Report each line of the data that contains the string "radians".

____ The data

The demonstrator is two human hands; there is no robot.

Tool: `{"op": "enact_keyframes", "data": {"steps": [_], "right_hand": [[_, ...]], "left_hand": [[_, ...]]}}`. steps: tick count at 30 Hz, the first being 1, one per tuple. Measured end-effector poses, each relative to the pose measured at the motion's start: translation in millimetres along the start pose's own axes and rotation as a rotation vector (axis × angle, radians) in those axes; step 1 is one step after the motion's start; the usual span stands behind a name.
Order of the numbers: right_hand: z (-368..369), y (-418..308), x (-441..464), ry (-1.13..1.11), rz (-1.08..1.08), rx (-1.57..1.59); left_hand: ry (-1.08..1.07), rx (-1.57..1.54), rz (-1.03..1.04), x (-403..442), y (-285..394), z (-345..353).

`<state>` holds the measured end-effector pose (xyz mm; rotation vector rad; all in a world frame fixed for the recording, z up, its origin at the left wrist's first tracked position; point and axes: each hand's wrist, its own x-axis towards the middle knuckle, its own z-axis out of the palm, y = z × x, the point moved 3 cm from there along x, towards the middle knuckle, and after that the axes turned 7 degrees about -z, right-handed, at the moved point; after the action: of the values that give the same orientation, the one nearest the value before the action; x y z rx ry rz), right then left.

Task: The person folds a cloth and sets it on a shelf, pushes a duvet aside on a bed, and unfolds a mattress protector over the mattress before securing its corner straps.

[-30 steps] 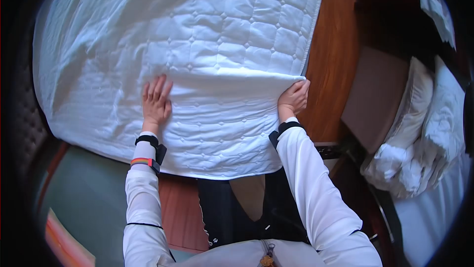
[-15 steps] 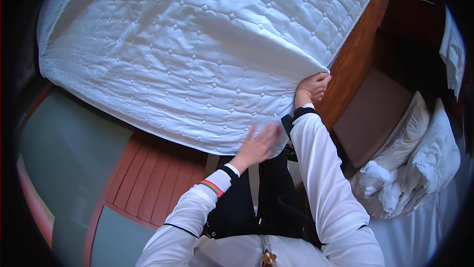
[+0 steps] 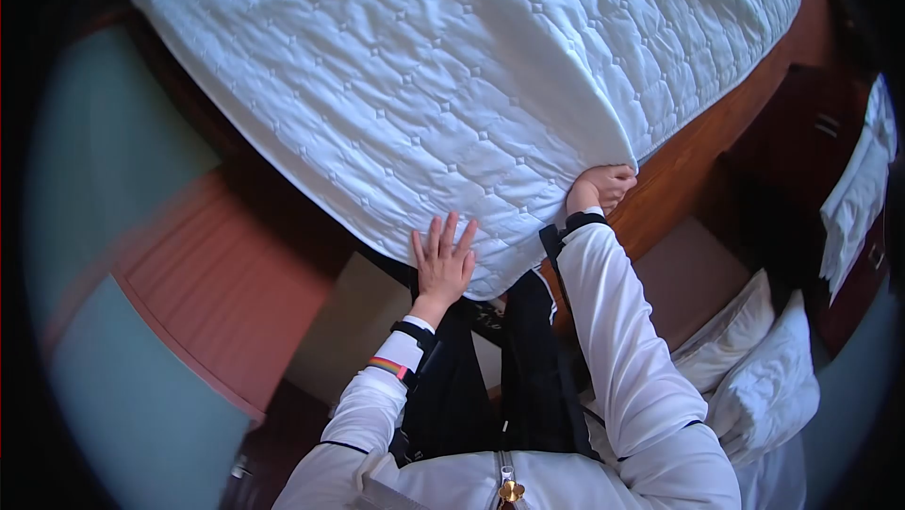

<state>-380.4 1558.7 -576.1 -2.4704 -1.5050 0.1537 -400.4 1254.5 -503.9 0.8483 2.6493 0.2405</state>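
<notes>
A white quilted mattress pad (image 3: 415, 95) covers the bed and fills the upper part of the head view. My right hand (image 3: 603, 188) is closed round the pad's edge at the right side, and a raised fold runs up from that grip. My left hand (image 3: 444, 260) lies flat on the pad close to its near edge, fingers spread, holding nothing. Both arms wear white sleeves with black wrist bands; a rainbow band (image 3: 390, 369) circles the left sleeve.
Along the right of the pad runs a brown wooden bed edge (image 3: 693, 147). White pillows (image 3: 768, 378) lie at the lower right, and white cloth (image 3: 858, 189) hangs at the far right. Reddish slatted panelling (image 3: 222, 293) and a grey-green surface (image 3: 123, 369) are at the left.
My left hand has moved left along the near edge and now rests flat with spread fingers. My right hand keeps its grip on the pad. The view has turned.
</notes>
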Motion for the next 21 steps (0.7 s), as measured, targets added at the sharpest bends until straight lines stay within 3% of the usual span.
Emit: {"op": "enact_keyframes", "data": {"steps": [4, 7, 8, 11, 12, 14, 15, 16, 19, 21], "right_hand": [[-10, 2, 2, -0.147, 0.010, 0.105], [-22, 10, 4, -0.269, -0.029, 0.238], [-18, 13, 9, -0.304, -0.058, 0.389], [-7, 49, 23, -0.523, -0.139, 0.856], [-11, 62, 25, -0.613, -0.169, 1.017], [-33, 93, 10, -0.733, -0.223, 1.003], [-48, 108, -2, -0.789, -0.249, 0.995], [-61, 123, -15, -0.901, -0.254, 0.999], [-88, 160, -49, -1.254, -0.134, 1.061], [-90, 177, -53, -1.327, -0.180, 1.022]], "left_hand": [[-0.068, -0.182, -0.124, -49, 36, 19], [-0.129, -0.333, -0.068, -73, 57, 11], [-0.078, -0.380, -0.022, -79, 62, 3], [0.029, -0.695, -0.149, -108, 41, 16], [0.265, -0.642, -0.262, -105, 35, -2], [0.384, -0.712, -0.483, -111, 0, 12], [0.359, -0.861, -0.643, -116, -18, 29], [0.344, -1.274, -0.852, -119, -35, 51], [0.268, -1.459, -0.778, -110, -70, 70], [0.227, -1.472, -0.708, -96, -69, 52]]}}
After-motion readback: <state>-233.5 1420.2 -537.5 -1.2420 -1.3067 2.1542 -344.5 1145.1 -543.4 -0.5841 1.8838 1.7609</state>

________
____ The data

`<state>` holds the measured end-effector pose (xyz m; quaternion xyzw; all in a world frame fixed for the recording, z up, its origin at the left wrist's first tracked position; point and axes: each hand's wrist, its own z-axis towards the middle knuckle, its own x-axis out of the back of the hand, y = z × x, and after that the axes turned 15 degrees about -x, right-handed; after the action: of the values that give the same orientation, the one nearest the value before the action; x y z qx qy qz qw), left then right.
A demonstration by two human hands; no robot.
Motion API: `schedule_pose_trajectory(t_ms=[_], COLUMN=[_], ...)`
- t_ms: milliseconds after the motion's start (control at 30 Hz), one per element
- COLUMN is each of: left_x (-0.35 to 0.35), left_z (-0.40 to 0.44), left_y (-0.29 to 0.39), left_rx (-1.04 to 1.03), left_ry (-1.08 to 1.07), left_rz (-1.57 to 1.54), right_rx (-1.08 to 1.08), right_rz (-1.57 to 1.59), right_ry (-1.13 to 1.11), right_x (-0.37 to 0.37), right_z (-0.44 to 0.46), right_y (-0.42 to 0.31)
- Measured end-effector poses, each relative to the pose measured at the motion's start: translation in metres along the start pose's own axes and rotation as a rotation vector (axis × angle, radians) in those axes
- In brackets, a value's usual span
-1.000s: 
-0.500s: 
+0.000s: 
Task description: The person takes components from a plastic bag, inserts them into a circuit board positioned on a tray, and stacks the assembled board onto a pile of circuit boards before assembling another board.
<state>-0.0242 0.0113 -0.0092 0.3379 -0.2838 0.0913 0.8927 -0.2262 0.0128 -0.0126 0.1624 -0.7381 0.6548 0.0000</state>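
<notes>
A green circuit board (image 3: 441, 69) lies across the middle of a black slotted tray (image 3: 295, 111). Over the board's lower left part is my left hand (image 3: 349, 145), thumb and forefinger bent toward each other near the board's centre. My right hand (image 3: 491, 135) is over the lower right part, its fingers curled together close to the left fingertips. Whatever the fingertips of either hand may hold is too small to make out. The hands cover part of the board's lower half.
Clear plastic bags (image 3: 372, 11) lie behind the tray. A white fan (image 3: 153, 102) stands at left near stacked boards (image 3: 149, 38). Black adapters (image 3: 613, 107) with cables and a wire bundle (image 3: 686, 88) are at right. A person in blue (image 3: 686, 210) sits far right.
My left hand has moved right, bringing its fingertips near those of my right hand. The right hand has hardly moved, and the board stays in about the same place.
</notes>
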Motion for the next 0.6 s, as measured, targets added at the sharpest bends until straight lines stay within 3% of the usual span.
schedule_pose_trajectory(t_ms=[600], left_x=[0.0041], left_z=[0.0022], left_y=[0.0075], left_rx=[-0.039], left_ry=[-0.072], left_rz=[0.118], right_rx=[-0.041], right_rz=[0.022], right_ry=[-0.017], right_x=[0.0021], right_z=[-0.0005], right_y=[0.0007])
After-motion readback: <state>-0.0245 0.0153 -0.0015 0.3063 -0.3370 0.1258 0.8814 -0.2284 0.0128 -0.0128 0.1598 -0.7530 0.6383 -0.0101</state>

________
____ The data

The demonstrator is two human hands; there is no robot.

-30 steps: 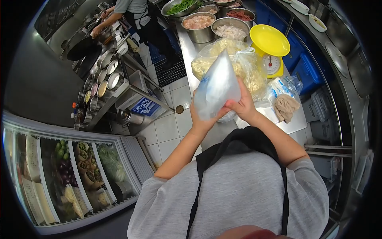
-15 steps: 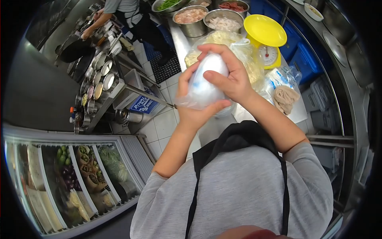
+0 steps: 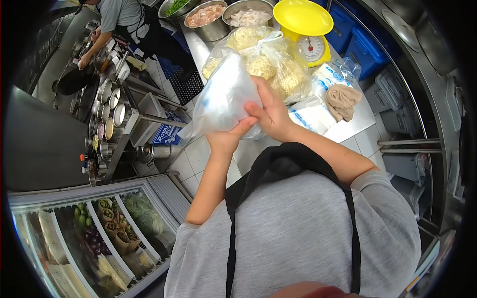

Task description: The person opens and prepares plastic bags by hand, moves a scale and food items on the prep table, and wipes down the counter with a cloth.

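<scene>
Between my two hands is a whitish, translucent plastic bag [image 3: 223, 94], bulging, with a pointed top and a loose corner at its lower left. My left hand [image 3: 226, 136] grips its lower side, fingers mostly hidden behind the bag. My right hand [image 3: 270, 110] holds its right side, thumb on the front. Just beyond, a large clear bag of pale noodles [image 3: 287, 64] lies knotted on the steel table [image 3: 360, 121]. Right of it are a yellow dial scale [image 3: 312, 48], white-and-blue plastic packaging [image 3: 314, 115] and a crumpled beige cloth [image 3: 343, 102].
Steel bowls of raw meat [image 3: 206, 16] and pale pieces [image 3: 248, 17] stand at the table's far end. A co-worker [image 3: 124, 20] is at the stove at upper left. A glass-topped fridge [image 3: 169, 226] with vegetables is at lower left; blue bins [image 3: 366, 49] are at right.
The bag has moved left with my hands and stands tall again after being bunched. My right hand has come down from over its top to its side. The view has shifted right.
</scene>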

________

= Completed task =
Tool: `{"op": "enact_keyframes", "data": {"steps": [_], "right_hand": [[_, ...]], "left_hand": [[_, ...]]}}`. steps: tick count at 30 Hz, the first being 1, one per tuple. Measured end-effector poses, each relative to the pose measured at the motion's start: translation in millimetres along the start pose's own axes and rotation as a rotation vector (axis × angle, radians) in those axes; step 1 is one step after the motion's start; the usual span stands behind a name.
- Measured end-effector poses, each relative to the pose measured at the motion's start: translation in metres along the start pose's own axes and rotation as a rotation vector (axis × angle, radians) in those axes

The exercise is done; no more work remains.